TASK ITEM:
Transcribe the listing below only from the line with "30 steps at" up to and including the line with "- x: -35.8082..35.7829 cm".

%%

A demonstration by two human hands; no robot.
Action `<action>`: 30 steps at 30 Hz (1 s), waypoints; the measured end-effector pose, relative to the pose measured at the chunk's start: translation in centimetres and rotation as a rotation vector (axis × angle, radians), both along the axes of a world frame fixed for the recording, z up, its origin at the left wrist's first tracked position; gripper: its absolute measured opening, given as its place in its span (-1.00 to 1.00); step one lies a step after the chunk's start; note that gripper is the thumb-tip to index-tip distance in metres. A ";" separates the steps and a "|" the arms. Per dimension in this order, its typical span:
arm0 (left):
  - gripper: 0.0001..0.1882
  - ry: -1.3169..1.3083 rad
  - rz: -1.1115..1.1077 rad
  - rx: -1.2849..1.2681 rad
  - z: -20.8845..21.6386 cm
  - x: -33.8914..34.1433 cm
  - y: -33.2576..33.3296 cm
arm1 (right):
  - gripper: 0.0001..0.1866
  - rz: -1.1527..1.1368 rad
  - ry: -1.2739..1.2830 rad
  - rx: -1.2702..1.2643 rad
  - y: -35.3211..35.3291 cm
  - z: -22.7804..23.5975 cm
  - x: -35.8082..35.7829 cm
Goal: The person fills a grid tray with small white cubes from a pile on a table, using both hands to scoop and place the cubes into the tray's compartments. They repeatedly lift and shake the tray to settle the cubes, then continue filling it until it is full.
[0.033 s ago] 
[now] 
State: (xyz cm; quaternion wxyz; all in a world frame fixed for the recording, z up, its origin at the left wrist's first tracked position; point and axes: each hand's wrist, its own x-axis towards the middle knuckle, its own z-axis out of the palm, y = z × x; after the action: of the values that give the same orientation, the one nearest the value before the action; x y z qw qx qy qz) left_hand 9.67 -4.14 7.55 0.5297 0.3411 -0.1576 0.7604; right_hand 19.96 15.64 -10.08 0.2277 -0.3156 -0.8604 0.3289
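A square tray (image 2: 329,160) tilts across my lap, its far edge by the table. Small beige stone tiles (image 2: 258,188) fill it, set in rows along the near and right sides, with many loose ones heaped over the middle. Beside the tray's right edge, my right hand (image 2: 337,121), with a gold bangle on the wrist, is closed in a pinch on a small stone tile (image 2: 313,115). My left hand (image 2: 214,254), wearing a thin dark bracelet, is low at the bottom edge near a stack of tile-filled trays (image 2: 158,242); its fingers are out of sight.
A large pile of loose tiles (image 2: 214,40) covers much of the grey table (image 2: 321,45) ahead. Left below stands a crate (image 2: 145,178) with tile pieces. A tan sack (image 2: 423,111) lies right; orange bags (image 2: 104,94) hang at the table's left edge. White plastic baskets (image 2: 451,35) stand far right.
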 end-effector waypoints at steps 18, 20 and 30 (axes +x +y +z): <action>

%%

RESPONSE BELOW:
Action `<action>`: 30 steps at 30 Hz (1 s), waypoints; the measured end-effector pose, relative to the pose measured at the chunk's start: translation in centimetres and rotation as a rotation vector (axis × angle, radians), both along the axes of a world frame fixed for the recording, z up, its origin at the left wrist's first tracked position; gripper: its absolute measured opening, given as its place in its span (-1.00 to 1.00); step one lies a step after the chunk's start; note that gripper is the thumb-tip to index-tip distance in metres. A ";" separates the steps and a "|" the arms. Per dimension in this order, its typical span:
arm0 (left):
  - gripper: 0.0001..0.1882
  - ry: -1.3169..1.3083 rad
  - rz: -1.1115..1.1077 rad
  - rx: -1.2849..1.2681 rad
  - z: -20.8845..21.6386 cm
  - x: -33.8914..34.1433 cm
  - y: -33.2576..33.3296 cm
arm1 (right):
  - gripper: 0.0001..0.1866
  - rz: -1.1527..1.1368 rad
  - ry: -1.2739..1.2830 rad
  - rx: -1.2702..1.2643 rad
  - y: -35.3211..35.3291 cm
  - z: -22.7804..23.5975 cm
  - x: -35.8082..35.7829 cm

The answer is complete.